After five years of waiting, hopeless at French, to read an English
translation Guy de Maupassant. After five years of fruitless libraries' 
poring. Five years of Owino market weekend book stall hunts. Five years 
and the closest being Maupassant cameos in Flaubert lives, Zola 
letters, Henry James memoirs pored over hungrily. Five years 
stripteasing Maupassant asides everywhere in unexpected places like 
painting books with precious Maupassant quotes: "Like ...the younger 
element of the time Maupassant frequented the banks of the Seine on 
Sundays for boating. From this he drew a number of short stories, among 
them Mouche: "I saw some funny things and some peculiar girls in the 
past when I was rowing. How many times I have wanted to write a small 
book called On the Seine, to tell about this life of strength and 
jauntiness, gaiety and poverty, of robust and rowdy holiday that I led 
between the ages of twenty and thirty."' It gives one the impression of 
looking at Renoir's painting Le Dejeuner des Canotiers, which was 
painted in 1881, several years before de Maupassant wrote Mouche." 

Virginia Woolf, the first neurotic to earn my respect and opprobrium
talking about Maupassant but turning against Ernest Hemingway: 
"Something indeed seems wrong with the people. If we place them (the 
comparison is bad) against Tchekov's people, they are as flat as 
cardboard.
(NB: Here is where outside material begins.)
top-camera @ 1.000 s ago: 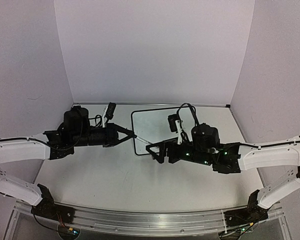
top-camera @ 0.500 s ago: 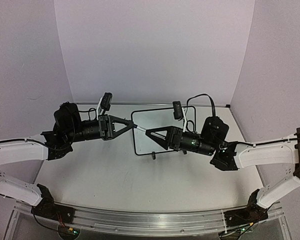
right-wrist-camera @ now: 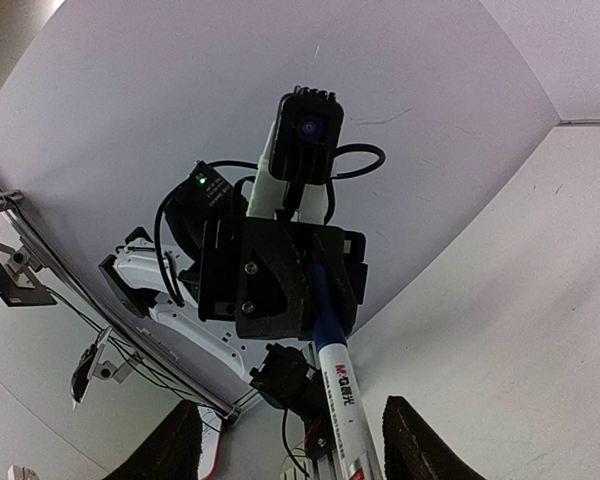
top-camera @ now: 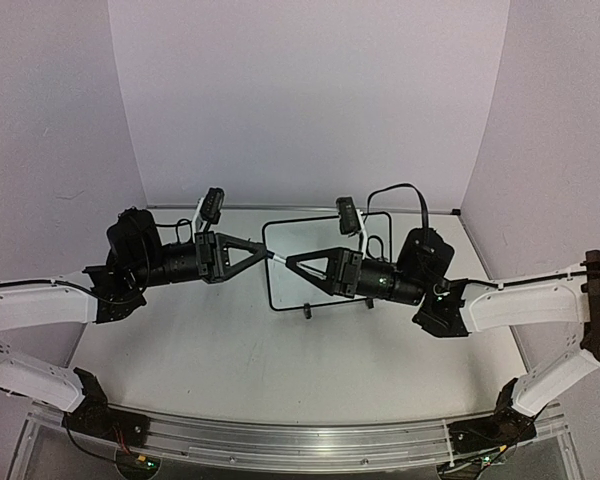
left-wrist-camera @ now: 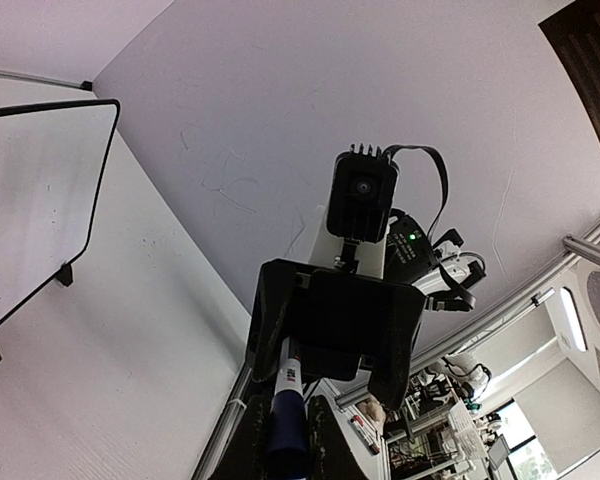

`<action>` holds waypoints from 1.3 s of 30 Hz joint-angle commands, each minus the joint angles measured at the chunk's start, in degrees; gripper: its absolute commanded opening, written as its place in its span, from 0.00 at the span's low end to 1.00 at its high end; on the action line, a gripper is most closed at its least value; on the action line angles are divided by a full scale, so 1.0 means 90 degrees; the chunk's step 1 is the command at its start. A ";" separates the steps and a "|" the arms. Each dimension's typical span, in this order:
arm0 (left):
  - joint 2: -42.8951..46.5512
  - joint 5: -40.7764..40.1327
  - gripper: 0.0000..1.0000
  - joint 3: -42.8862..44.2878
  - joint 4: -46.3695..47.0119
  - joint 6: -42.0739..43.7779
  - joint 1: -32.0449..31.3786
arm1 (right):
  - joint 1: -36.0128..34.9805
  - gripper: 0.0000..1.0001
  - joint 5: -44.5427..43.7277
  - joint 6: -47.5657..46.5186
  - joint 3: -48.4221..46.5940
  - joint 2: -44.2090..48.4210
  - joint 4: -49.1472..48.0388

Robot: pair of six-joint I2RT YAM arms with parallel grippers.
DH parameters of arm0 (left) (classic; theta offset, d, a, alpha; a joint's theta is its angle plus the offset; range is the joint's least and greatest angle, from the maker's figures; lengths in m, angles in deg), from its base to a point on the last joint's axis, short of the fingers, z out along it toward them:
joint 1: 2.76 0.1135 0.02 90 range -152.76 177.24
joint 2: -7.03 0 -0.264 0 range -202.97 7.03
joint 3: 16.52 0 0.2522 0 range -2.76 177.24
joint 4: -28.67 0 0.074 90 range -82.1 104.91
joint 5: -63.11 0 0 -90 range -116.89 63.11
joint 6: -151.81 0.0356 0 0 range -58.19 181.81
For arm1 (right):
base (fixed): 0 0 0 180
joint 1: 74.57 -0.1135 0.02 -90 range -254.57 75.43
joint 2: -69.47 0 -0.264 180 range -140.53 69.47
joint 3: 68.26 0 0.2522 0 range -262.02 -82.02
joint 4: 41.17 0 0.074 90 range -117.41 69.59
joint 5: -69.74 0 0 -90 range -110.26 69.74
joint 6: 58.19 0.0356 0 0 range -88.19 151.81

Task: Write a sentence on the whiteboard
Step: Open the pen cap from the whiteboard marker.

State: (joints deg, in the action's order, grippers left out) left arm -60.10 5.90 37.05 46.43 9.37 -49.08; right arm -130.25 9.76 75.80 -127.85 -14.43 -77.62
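Observation:
The whiteboard (top-camera: 302, 236) stands on its two feet at the back middle of the table. Its face is blank, also in the left wrist view (left-wrist-camera: 35, 190); no sentence shows. A marker (top-camera: 277, 257) with a white body (right-wrist-camera: 342, 405) and blue cap end (left-wrist-camera: 285, 430) hangs in the air between the two grippers, in front of the board's left edge. My left gripper (top-camera: 267, 254) is shut on the blue end. My right gripper (top-camera: 288, 262) faces it with jaws wide apart around the white body (right-wrist-camera: 295, 425).
Purple-grey walls close the table at the back and both sides. A metal rail (top-camera: 280, 440) runs along the near edge with both arm bases. The board's feet (top-camera: 308, 312) stick out towards the front.
Both grippers rose from low over the table with the marker between them. The right arm lifted and drew back to the right, uncovering the board's lower edge and feet.

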 commanded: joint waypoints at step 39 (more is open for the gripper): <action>-0.0087 -0.0026 0.00 -0.0107 0.0254 -0.0257 0.0020 | -0.0088 0.00 0.0136 0.0006 -0.0196 -0.0175 -0.0651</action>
State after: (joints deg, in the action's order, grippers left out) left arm -60.93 7.06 36.85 49.78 6.44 -48.89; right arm -130.12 11.03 76.24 -129.35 -17.03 -78.19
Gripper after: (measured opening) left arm 0.088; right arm 0.069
If we place them (the comparison is better) against 
Maupassant's people they crude as a photograph." Knowing even before I 
ever read anything of Maupassant's and so little of Hemingway's then 
that the bitch was absolutely right. After five years of waiting and 
hoarding. 

Then one evening when I was not waiting, my hair unkempt, my shirt not
tucked in, my shoe laces undone, eight packets of royal vodkas 
scattered around me, stinking from four days of not being near the 
shower, red eyes staring the emptiness of the first furnished flat I 
had ever rented and she would never live in with me, Sam possessing 
"one of those intricate machines that register earthquakes ten thousand 
miles away" to my heart dropping by and dropping on the coffee table 
next to the red armchair a red hardcover book and saying he would not 
be able to come in tomorrow. Me squeezing dry another vodka into my 
coffee mug and lighting another cigarette, "Fuck him." 
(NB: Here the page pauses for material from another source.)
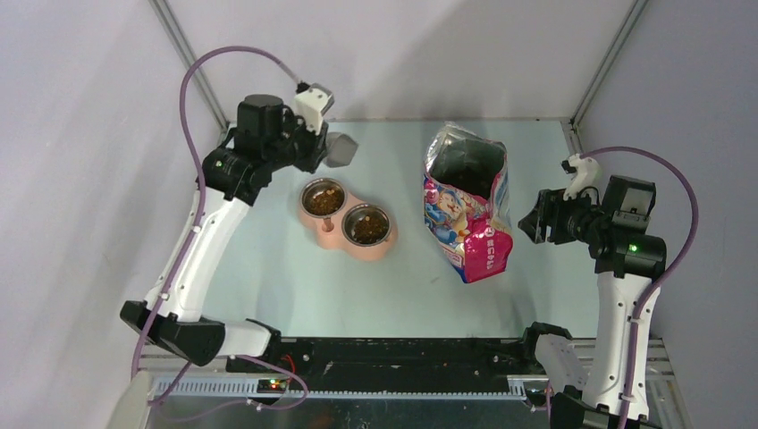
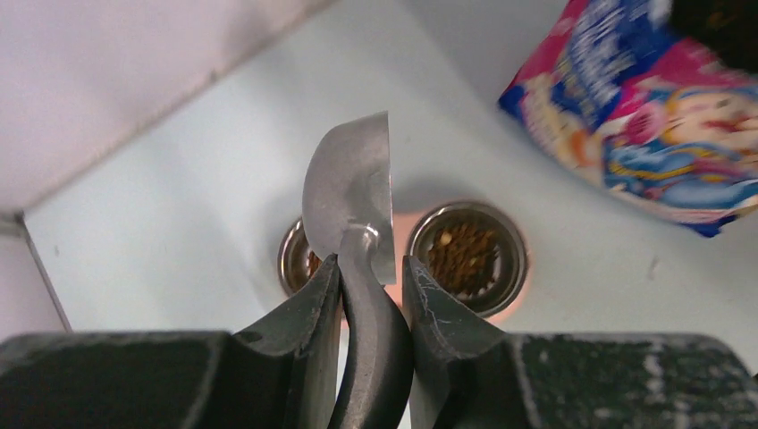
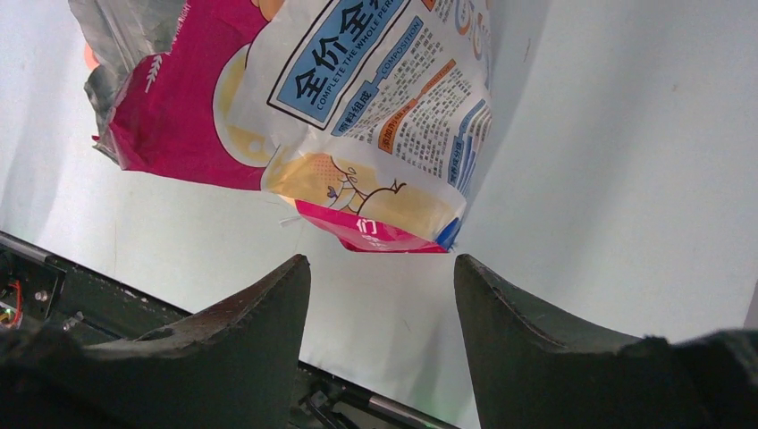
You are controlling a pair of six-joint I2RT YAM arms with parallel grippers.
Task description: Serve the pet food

And in the night beginning to read, '"When I saw her for the first
time," Louis d' Arandel said, with the look of a man who was dreaming 
and trying to recollect something, "I thought of some slow and yet 
passionate music that I once heard, though I do not remember who was 
the composer."' Until then all my mornings were Camus mornings but 
reading, "As the weather was very fine, the people on the farm had 
dined more quickly than usual, and had returned to the fields. The 
female servant, Rose, remained alone in the large kitchen, where the 
fire on the hearth was drying out, under the large boiler of hot water. 
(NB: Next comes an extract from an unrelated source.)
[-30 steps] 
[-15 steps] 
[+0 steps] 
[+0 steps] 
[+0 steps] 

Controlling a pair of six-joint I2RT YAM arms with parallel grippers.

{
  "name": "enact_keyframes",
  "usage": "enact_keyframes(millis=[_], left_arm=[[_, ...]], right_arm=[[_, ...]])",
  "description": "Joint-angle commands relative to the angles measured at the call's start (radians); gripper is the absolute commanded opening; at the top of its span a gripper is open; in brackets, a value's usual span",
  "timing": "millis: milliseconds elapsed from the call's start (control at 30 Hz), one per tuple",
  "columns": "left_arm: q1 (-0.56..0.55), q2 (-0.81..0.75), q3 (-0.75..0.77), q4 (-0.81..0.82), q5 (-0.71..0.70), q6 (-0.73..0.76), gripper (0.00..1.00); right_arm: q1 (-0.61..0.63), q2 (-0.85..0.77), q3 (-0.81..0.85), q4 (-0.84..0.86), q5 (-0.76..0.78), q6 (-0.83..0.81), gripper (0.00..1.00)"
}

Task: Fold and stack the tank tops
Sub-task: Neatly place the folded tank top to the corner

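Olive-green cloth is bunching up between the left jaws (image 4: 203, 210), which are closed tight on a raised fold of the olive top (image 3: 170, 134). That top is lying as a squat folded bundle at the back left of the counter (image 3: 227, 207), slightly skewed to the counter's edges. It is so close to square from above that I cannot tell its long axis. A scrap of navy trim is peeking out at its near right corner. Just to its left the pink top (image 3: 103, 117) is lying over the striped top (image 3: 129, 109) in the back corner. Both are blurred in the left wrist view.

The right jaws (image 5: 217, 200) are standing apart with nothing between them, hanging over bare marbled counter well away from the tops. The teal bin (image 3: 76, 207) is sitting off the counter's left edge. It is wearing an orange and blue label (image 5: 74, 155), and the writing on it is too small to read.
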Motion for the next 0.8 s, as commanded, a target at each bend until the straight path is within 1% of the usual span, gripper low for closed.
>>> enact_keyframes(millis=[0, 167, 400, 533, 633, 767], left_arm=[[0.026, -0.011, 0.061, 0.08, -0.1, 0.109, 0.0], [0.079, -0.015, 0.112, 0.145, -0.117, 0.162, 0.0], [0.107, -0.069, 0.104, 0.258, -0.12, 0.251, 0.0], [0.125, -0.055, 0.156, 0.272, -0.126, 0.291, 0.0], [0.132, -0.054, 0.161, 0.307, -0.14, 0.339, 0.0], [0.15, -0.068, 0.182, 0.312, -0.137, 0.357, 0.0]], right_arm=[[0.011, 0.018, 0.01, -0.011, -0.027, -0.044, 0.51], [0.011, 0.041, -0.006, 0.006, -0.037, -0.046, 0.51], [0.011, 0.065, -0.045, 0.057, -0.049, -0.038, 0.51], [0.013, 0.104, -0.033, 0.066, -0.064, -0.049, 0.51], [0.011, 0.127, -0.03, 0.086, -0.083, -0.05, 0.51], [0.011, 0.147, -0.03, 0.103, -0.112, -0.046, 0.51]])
From time to time she took some water out of it, and slowly washed her 
plates and dishes, stopping occasionally to look at the two streaks of 
light which the sun threw onto the long table through the window, and 
which showed the defects in the glass. Three venturesome hens were 
picking up the crumbs under the chairs, while the smell of the poultry 
yard and the warmth from the cow stall came in through the half-open 
door, and a cock was heard crowing in the distance," Sunday mornings 
forever on that Sunday with no heart becoming Maupassant mornings.